L’étonnante particularité du Groenland vient du fait que son histoire géologique est visible à l’œil nu. Quelques-unes des plus vieilles roches de la planète ont été découvertes sur sa côte occidentale. Le gneiss amitsoq, à Nuuk, date de 3,75 milliards d’années : ce serait la plus ancienne roche découverte à ce jour. À Narsaq, on trouve plus de deux cents minerais dans un périmètre très restreint. Le minerai de fer à Isua, sur la côte ouest, est l’un des plus vieux au monde. Sur la côte orientale, on voit les pierres telles qu’elles étaient en fusion il y a des centaines de millions d’années.

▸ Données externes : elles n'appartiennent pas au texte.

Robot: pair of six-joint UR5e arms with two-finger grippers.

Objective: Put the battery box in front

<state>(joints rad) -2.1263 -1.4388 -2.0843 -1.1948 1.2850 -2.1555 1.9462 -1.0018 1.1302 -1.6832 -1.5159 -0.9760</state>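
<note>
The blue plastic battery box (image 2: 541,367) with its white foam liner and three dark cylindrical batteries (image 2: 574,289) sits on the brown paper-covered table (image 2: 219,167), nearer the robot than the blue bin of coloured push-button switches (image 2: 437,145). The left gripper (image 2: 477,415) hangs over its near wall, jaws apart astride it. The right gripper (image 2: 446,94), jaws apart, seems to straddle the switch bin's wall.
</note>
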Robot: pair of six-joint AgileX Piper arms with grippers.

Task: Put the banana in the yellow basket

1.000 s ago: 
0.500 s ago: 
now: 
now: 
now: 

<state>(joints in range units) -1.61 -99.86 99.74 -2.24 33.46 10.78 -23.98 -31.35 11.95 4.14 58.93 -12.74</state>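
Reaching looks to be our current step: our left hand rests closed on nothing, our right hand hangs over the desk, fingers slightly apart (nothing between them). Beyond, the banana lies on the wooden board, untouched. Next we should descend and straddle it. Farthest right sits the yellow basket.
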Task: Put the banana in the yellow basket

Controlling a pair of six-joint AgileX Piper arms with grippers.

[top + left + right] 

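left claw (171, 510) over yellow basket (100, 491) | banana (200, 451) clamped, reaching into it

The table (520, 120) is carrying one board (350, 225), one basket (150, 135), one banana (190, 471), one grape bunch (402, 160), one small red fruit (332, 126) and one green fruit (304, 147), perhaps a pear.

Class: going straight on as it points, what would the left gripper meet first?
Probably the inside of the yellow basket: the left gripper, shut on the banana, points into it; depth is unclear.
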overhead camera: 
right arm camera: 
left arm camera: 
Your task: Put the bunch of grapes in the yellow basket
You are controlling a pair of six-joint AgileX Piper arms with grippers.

En dehors d'étonnantes curiosités et formations rocheuses, telles les intrusions de minerai qu'on peut observer sur la côte est, en partant en excursion en bateau avec le tour-opérateur Red House, ou encore ces remparts de basalte qui strient géométriquement certaines îles dans la région d'Uummannaq, son sous-sol est le paradis des géologues. On peut en extraire du plomb, du zinc, du graphite, de la cryolite et du molybdène. De nombreux autres prélèvements ont attesté de la fabuleuse richesse du pays, dont des réserves de charbon de plus de 100 millions de tonnes, d'uranium estimées à 10 000 tonnes, des dépôts de fer en quantité et de qualité, des terres rares comme le zirconium, le niobium, le platine, ainsi que des grenats, des pierres de lune, des rubis… Des pierres précieuses inhabituelles sont employées en bijouterie, comme le tuttupit, de couleur rose, et un type très rare de grès que la reine Margrethe du Danemark porte en bijou. Sagalands à Qaqortoq propose des excursions pour trouver des pierres précieuses ! Le Groenland dispose aussi de pétrole sous la mer au large des côtes occidentales. Autant de fabuleuses ressources soigneusement répertoriées et cartographiées par les autorités qui agrandissent d’année en année leurs exploitations minières. Une grande polémique est en cours en ce moment (et scinde la population) concernant l'ouverture prochaine de mines d'uranium dans le sud du pays.

Le découpage administratif

Après la proclamation d’autonomie renforcée du Groenland, la carte administrative du pays a été modifiée. Auparavant, le territoire était divisé en 3 régions elles-mêmes subdivisées en 18 municipalités. On compte désormais 4 municipalités auxquelles il faut ajouter deux zones non incorporées (la base militaire de Thulé au nord-ouest et le Parc national du Groenland au nord-est). Ces 4 municipalités se nomment de la sorte selon leur position géographique : Kujalleq pour le Sud, Qaasuitsup pour le Nord (ouest), Qeqqata pour le Centre-Ouest et Sermersooq pour la capitale Nuuk (en plus de Paamiut et des quelques villages autour de Nuuk) et l’Est (mais ne compte pas le Parc national). Le découpage au sens touristique est différent et simplifié : la côte sud, la côte ouest, la côte nord-ouest et la côte est.